1 Introduction

Simulation and optimization approaches are present in our everyday lives, albeit most of the time operating in a background plane. For example, when navigating with a GPS, the system simulates different routes and optimizes for the shortest or fastest path. Similarly, supply chains use optimization algorithms to minimize costs and maximize efficiency, while simulations help predict demand and manage inventory. These techniques are fundamental tools in decision-making processes across various industries, from transportation and logistics to finance and healthcare.

But what do simulation and optimization approaches have in common, apart from being complementary tools? The answer lies in the concept of a model. In the context of machine learning, we normally refer to a model as a mathematical or computational representation that captures the relationships between input data and output predictions. In simulation and optimization, a model similarly serves as an abstraction of a real-world system or process, allowing us to analyze, predict, and improve its behavior through experimentation and algorithmic techniques.

In the following, we will delve deeper into the concept of a model and how models are used in simulation and optimization contexts using some practical examples.

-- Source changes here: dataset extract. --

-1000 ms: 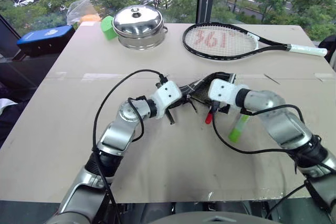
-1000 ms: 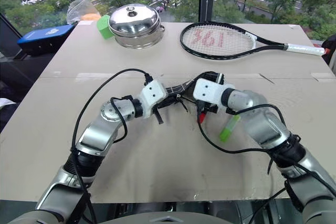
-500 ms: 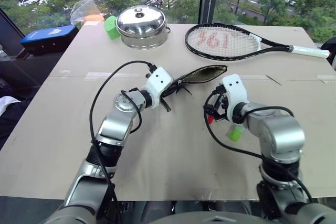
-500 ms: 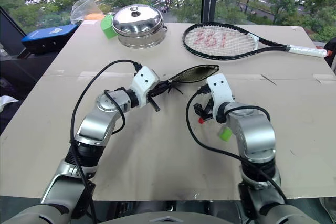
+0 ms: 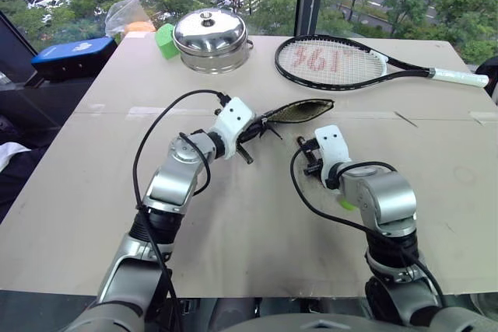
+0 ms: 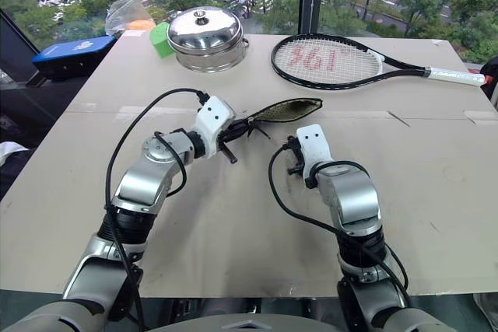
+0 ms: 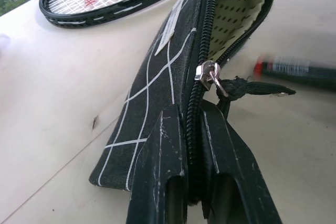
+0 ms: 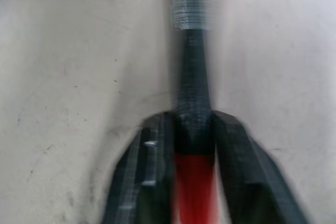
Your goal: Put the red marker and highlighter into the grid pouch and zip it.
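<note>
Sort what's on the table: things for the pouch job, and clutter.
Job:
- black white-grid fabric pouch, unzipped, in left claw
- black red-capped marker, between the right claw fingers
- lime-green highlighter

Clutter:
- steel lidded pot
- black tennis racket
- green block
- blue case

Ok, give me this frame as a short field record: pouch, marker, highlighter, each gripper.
grid pouch: unzipped, mouth open, one end pinched by the left gripper
red marker: lying on the table, right gripper closed around its barrel
highlighter: on the table, mostly hidden behind the right arm
zipper: not closed
</note>
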`<state>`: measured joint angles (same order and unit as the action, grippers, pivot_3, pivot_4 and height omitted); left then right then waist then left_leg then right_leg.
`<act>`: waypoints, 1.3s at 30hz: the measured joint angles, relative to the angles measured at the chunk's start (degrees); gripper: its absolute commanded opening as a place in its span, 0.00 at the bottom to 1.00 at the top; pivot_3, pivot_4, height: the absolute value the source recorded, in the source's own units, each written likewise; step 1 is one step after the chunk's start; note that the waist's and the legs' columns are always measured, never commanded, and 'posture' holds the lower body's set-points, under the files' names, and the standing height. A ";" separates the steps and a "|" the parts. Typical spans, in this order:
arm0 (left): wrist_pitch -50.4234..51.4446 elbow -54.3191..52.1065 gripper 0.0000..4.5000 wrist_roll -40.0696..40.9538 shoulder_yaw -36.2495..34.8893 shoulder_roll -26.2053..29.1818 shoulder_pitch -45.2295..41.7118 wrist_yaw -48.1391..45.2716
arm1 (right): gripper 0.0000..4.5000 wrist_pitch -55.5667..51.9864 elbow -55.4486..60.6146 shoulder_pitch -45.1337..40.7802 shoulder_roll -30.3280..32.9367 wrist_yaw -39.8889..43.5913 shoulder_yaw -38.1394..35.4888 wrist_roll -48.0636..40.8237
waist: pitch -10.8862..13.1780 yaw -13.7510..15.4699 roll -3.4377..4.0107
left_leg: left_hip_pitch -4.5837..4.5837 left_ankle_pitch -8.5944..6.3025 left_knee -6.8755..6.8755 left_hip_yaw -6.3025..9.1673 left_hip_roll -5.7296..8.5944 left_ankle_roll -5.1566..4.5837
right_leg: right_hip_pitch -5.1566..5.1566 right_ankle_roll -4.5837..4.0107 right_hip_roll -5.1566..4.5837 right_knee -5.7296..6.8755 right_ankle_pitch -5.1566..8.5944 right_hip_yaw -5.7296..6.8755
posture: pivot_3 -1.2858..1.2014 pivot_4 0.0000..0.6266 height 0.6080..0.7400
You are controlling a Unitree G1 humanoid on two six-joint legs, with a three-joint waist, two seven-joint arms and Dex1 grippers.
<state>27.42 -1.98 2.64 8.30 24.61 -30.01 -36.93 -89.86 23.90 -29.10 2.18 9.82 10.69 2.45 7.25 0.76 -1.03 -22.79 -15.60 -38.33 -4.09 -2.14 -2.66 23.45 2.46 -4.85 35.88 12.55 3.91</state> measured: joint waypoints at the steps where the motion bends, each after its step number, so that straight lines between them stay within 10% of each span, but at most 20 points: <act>1: 0.01 -0.23 0.00 0.05 0.00 -0.06 0.08 0.06 | 0.07 0.01 0.00 -0.22 0.93 0.29 0.59 -0.59 | 0.00 0.03 0.00 | 0.00 0.00 0.00 0.00 0.00 0.01 | 0.00 0.00 -0.01 0.00 0.00 0.00 | 0.52 0.24 1.00; 17: -3.75 -1.04 0.00 0.81 1.36 1.36 2.13 -2.22 | 0.07 22.63 12.56 -15.04 53.89 26.60 23.77 -5.16 | 0.32 -1.15 0.20 | 0.01 -0.15 0.11 0.02 -0.10 -0.24 | 0.08 0.01 0.16 -0.11 0.02 0.00 | 0.52 0.24 1.00; 31: -4.61 -5.99 0.00 0.87 5.21 -0.17 3.41 -3.71 | 0.07 45.26 -11.90 -27.72 40.72 33.87 40.18 12.26 | 0.32 -1.25 0.08 | -0.05 0.00 0.00 -0.09 -0.05 0.00 | 0.07 0.02 0.00 -0.09 0.01 -0.04 | 0.52 0.24 1.00; 32: -4.56 -6.10 0.00 0.88 5.26 -0.17 3.48 -3.95 | 0.30 47.21 -14.20 -27.80 39.45 34.07 40.01 12.90 | 0.32 -1.28 0.08 | -0.05 0.01 0.01 -0.09 -0.04 0.02 | 0.07 0.02 0.02 -0.09 0.00 -0.04 | 0.52 0.24 1.00; 36: -3.99 -6.63 0.00 1.09 5.32 -0.67 4.16 -3.89 | 0.67 51.24 -16.85 -25.73 37.02 35.28 35.83 12.66 | 0.32 -1.02 0.08 | -0.08 0.01 0.02 -0.07 -0.07 0.02 | 0.06 0.03 0.01 -0.09 0.00 0.02 | 0.52 0.24 1.00; 39: -2.96 -6.82 0.00 1.28 5.17 -0.90 4.69 -3.16 | 0.67 40.56 -9.81 -20.52 36.77 38.11 22.74 5.88 | 0.32 -0.44 0.07 | -0.12 0.01 0.00 -0.01 -0.12 0.02 | 0.03 0.02 -0.01 -0.10 0.00 0.07 | 0.52 0.24 1.00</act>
<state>24.46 -8.80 3.92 13.47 23.72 -25.32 -40.09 -49.31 14.08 -49.61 38.95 47.93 33.43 8.33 7.57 0.32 -0.97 -22.91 -15.59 -38.33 -4.09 -2.25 -2.65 23.48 2.49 -4.86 35.79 12.55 3.98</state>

1.1 Example 1: Simulating supermarket dynamics

Imagine you are in your favourite grocery store waiting at the checkout queue. For simplicity, let’s assume there is only one open counter. When you arrive at the queue, there might be other customers already waiting, while the first customer at the queue is currently being served. Shortly after you, a new customer arrives, taking the next free spot right behind you. And then another customer arrives, and another one, and another one…

Let’s try to break down how this system behaves and what are the most important interactions between the parts of the system. In general, we will distinguish between components, states, events, inputs and metrics.

Components: These are the entities that interact with each other. In our example, we have customers, cashiers and the queue itself.
States: The configurations of the system that represent valid combinations of specific properties of the components at a given moment of time. For instance, at each time the queue has a specific length: zero if it’s empty, one customer, two customers, etc. Additionally, the cashier can be busy or idle. We can also count the number of customers currently present in the supermarket which have not yet arrive at the checkout queue.
Events: The interactions themselves, like a new customer arriving at the queue, checkout start or checkout completion.
Inputs: Whatever information is fed into the system, e.g. arrival times, service times, etc. These inputs can contain statistical assumptions, like the distribution of arrival times.
Metrics: How we evaluate the system as a whole in a given time step. For instance, what is the average waiting time? How much time are the cashiers busy? How is the queue length distributed?

The system could be represented by the following Python code as a minimal variant.

import heapq, random

# event = (time, type, customer_id)
event_list = []
heapq.heappush(event_list, (first_arrival_time, 'arrival', 1))

while event_list and time < sim_end:
    time, ev_type, cid = heapq.heappop(event_list)
    if ev_type == 'arrival':
        if any_cashier_free():
            start_checkout(cid, time)
            heapq.heappush(event_list, (time + service_time(cid), 
                'departure', cid))
        else:
            enqueue(cid, time)
        heapq.heappush(event_list, (time + next_interarrival(), 
            'arrival', next_id()))
    elif ev_type == 'departure':
        finish_service(cid, time)
        if queue_not_empty():
            next_cid = dequeue()
            start_service(next_cid, time)
            heapq.heappush(event_list, (time + service_time(next_cid), 
                'departure', next_cid))

This code assumes that customers arrive at regular subsequent intervals after each arrival event. The parameter sim_end defines how long (how many steps) we want to simulate in this case. The function service_time returns the time the cashier needs for checking out customer cid. The next customer will arrive after a time given by the function next_interarrival, which can implement different stochastic behaviours.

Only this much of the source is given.